Task instructions - Return the material exactly, first line through the line containing "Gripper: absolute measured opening", and nothing more. Pictures stay out.

Collected material -
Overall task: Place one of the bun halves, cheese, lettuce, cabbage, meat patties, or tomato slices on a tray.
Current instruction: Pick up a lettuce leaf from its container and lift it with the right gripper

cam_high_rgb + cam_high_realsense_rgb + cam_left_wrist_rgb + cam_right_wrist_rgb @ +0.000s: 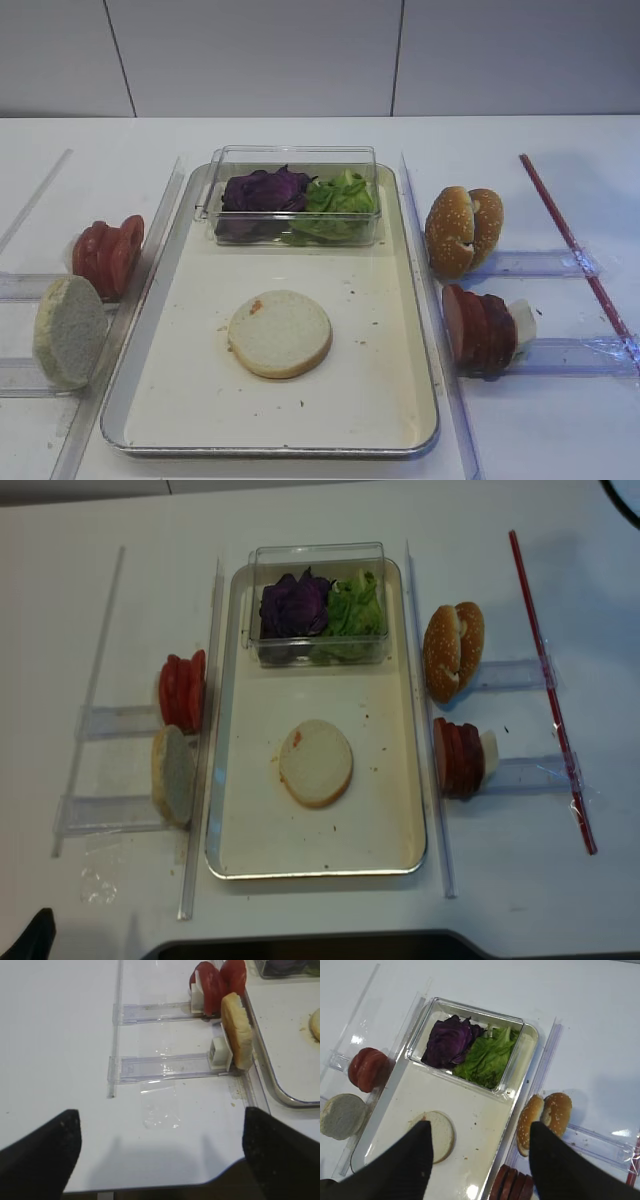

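On the tray (415, 330), mid-floor, one pale bun half (280, 333) lies flat. It looks light, soft and crushable; best taken lightly across the rim. Left gripper (160, 1147) jaws wide, empty; right gripper (479, 1152) jaws apart, empty.

Even, bright overhead light washes the white surface (300, 135). Shadows are soft and short. Glare shows on the tray (470, 1191) floor between the right hand's fingers, and a dim shadow lies ahead of the left hand. Everything looks mildly soft.
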Robot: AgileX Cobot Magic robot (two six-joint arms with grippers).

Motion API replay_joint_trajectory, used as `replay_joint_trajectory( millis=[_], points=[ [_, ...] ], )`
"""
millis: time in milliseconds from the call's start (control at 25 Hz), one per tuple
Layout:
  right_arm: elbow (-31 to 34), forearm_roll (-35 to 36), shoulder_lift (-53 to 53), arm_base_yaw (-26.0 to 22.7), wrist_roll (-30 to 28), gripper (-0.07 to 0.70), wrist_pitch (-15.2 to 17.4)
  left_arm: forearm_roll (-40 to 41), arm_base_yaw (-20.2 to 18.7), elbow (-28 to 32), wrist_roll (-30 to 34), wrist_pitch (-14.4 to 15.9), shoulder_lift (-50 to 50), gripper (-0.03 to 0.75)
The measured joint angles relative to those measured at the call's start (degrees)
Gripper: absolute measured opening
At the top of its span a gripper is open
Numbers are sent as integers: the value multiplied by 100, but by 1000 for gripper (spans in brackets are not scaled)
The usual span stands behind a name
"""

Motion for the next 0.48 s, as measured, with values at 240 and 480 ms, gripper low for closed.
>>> replay_joint_trajectory(
  millis=[240, 480],
  points=[
    [-779, -361, 979, 582, 60, 463, -24, 0, 0, 0, 0, 0, 0, 642],
    [-1591, -673, 1935, 1138, 233, 463, -35, 0, 0, 0, 0, 0, 0, 645]
  ],
)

Written response -
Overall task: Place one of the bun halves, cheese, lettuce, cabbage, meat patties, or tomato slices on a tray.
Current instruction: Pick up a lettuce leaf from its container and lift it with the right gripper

cam_high_rgb + cam_high_realsense_rgb + cam_left_wrist_rgb + cam_right_wrist_rgb @ +0.000s: 

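On the tray (415, 330), mid-floor, one pale bun half (280, 333) lies flat. It looks light, soft and crushable; best taken lightly across the rim. Left gripper (160, 1147) jaws wide, empty; right gripper (479, 1152) jaws apart, empty.

Even, bright overhead light washes the white surface (300, 135). Shadows are soft and short. Glare shows on the tray (470, 1191) floor between the right hand's fingers, and a dim shadow lies ahead of the left hand. Everything looks mildly soft.
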Robot: AgileX Cobot Magic robot (two six-joint arms with grippers).

Motion API replay_joint_trajectory, used as `replay_joint_trajectory( millis=[_], points=[ [_, ...] ], )`
"""
millis: time in milliseconds from the call's start (control at 25 Hz), one per tuple
Layout:
  right_arm: elbow (-31 to 34), forearm_roll (-35 to 36), shoulder_lift (-53 to 53), arm_base_yaw (-26.0 to 22.7), wrist_roll (-30 to 28), gripper (-0.07 to 0.70), wrist_pitch (-15.2 to 17.4)
  left_arm: forearm_roll (-40 to 41), arm_base_yaw (-20.2 to 18.7), elbow (-28 to 32), wrist_roll (-30 to 34), wrist_pitch (-14.4 to 15.9), shoulder_lift (-50 to 50), gripper (-0.03 to 0.75)
The measured joint angles relative to those measured at the call's start (degrees)
Gripper: absolute measured opening

Nothing else is needed for the answer.